Once done, from different shell sessions, it’s possible to start the below command X times and it will make sure that all the batches are processed only once:

[dmadmin@cs-0 tmp]$ ## Session 1
[dmadmin@cs-0 tmp]$ for file in `ls object_list.api_p*`; do
  if [[ ! -f log.${file} ]]; then
    echo "  -- ${file}"
    iapi $REPO_NAME -Udmadmin -Pxxx -r${file} > log.${file}
  fi
done
  -- object_list.api_paa
  -- object_list.api_pac
  ...
  -- object_list.api_pcc
  -- object_list.api_pce
[dmadmin@cs-0 tmp]$
####
####
[dmadmin@cs-0 tmp]$ ## Session 2
[dmadmin@cs-0 tmp]$ for file in `ls object_list.api_p*`; do
  if [[ ! -f log.${file} ]]; then
    echo "  -- ${file}"
    iapi $REPO_NAME -Udmadmin -Pxxx -r${file} > log.${file}
  fi
done
  -- object_list.api_pab
  -- object_list.api_pad
  ...
  -- object_list.api_pcb
  -- object_list.api_pcd
[dmadmin@cs-0 tmp]$

As you can see above, this command will loop through all the batches and for each, if there is already a log file present, it will skip it and check the next one. Otherwise, it will execute the iapi command needed to process the batch, creating the log file needed at the same time so that the batch is executed only once. Therefore, it is possible to parallelize the execution on several shell/CS. Let it run for some time and afterwards, the dmi_queue_item table would be cleaned, without any duplicated items.

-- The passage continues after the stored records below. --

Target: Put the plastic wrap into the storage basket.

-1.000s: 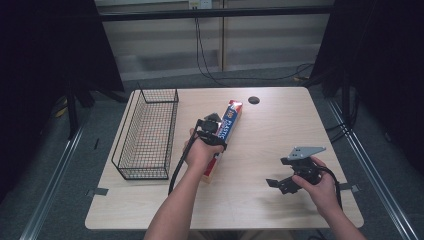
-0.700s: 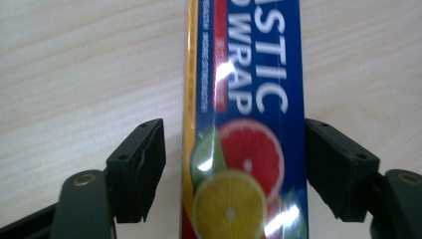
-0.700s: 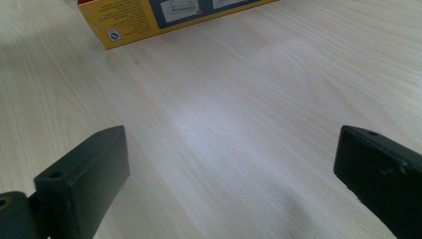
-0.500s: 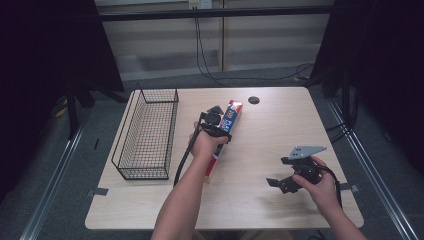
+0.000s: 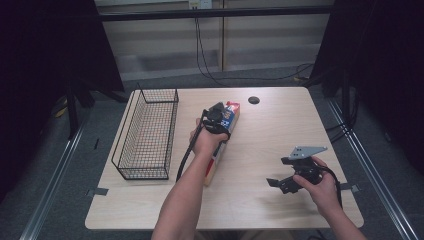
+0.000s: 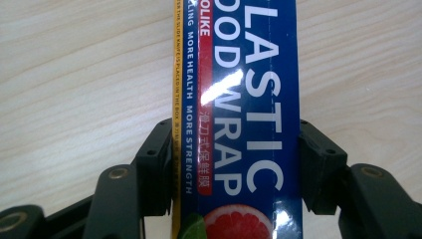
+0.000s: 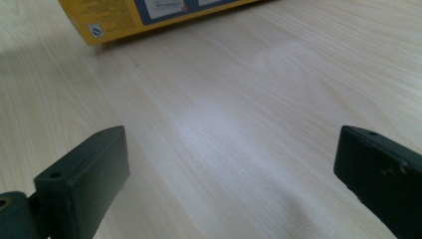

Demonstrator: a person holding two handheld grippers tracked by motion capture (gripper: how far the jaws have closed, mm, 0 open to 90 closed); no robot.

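One plastic wrap box is being clamped mid-frame by the left gripper, jaws just closed onto it. One wire basket is sitting left; right gripper is being held wide open, empty.

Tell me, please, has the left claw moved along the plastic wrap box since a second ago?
Yes. The left claw slid up the plastic wrap box toward the table's black grommet, away from the person.

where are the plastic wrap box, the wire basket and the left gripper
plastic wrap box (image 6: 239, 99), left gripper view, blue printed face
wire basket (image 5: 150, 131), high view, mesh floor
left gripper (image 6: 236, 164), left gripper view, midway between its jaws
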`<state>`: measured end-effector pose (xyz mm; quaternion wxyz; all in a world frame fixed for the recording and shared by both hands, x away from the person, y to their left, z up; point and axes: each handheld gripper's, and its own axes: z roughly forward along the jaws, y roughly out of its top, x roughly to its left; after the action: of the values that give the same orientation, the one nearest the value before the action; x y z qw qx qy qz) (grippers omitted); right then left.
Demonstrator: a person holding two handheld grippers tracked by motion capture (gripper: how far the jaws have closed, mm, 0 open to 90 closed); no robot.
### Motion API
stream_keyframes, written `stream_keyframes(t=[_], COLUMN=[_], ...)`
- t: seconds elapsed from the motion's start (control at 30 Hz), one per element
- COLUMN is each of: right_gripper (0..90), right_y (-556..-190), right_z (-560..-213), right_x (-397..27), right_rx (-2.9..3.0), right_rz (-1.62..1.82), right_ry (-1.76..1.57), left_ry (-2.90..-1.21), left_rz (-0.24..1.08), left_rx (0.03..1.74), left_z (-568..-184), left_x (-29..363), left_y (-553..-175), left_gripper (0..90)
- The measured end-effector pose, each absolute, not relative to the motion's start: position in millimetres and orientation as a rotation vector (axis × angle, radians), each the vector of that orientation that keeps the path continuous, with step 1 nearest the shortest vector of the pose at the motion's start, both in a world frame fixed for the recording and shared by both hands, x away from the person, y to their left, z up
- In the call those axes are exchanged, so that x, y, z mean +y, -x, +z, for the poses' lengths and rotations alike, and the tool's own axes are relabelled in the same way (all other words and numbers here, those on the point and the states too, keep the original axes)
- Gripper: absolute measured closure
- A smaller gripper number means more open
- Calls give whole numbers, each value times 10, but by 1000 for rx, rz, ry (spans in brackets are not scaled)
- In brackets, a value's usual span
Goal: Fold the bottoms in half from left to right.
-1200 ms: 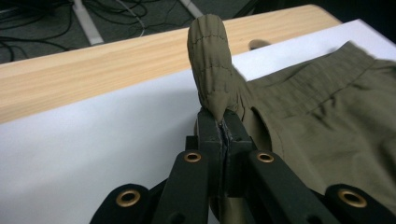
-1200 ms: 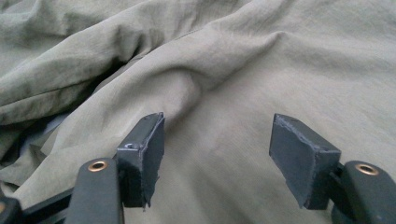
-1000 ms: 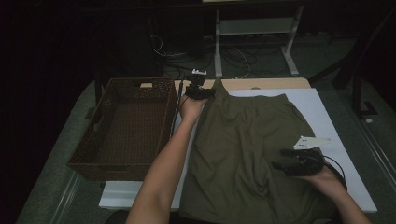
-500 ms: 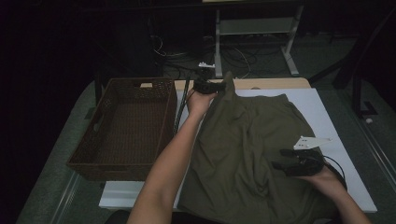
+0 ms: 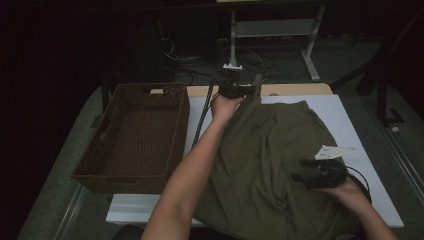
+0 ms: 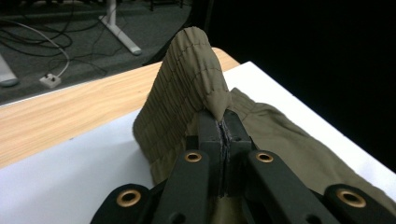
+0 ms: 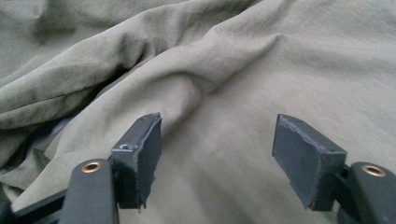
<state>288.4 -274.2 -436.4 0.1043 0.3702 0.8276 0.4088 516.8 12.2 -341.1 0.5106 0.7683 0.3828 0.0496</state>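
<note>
Cloth of an olive garment [image 5: 272, 165] covers most of the white board [image 5: 350, 125] on the table, spreading from the far edge down to the near edge between the person's two forearms; its ribbed, gathered waistband [image 6: 187, 88] rises in a peak at the far side, pinched and lifted clear of the board; the left gripper [image 5: 239, 91] holds that peak, its jaws pressed together with the fabric clamped between the pads, as the left gripper view shows close up; the left hand [image 5: 225, 106] grips the tool at the far edge of the board, arm stretched across the garment; the right gripper [image 5: 306, 170] rests low over the cloth on the person's right side, jaws standing apart, having just been opening a little further, with wrinkled fabric lying beneath and between the pads [image 7: 140, 149] but not squeezed by them; left of the board sits a dark wicker basket [image 5: 170, 100], just beside the garment's edge; beyond the board a strip of wooden tabletop [image 6: 70, 116] shows, and past it cables [image 5: 250, 60] trail over the floor.
</note>
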Motion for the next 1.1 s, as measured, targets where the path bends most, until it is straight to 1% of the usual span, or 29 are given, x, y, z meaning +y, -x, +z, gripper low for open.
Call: stream_keyframes(t=[0.27,0.37,0.53,0.73,1.1], right_gripper=[204,144,104,87,87], right_y=[-2884,-2887,-2893,-2894,-2891], right_z=[-4364,-4366,-4365,-4363,-4361], right_x=[-2739,-2744,-2772,-2774,-2734], right_rx=[2411,2393,2354,2335,2371], right_rz=[1214,1220,1228,1251,1256], right_ry=[-1102,-1111,-1142,-1144,-1116], left_ry=[-1832,-1833,-1834,-1836,-1853], left_rz=[75,57,34,16,-46], left_rx=[889,879,856,838,784], left_z=[-3375,-3375,-3389,-3395,-3441], left_x=[-50,-119,-236,-368,-817], left_y=[-5163,-5168,-5169,-5166,-5140], left_gripper=[886,886,886,886,886])
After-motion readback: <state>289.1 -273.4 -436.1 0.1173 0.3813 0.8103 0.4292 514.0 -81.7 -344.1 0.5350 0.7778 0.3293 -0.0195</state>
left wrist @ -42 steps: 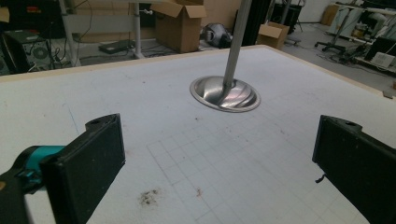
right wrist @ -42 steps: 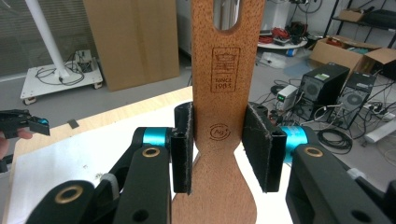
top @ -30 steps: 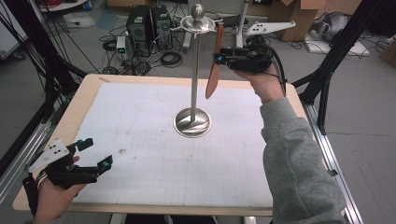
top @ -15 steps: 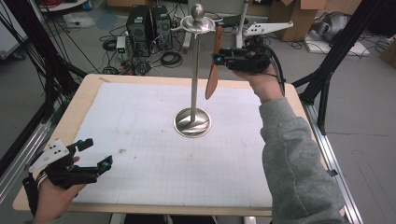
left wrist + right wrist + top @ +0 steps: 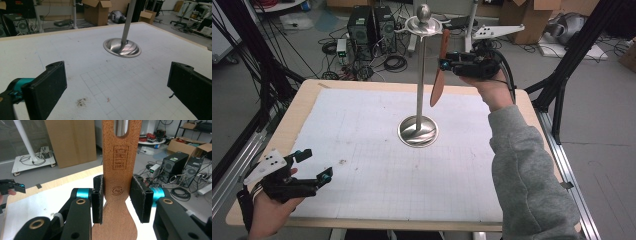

Note 1: Because the extract didn’t care about warning/failed, once the cleanup is done, you will need to resubmit the warning/failed items (if any), so that you are certain that these items cannot be indexed. Alternatively, you can filter the warning/failed items during the extract, so that the IndexAgent will try again to process them (if they are duplicate of these warning/failed items in the awaiting/acquired queues.
Note 2: If, after some time, you want to also remove the unique items (because it’s processing too slowly or because there are too much or because more important documents are coming soon), you can remove the items “tokeep” in the exact same way… Also, to generate an “ids.txt” file that the IndexAgent will be able to ingest (put the file here: “$IA_HOME/deployments/IndexAgent.war/WEB-INF/classes/ids.txt“), you can use something like: ‘sed -e “s,[0-9a-f]*[[:space:]]+,,” object_list.txt.tokeep > ids.txt‘. This command will only keep the 2nd column (item_id column).
Note 3: It is obviously possible to compress a lot the steps so that a single command would do everything, but for clarity in the blog, I separated all the steps.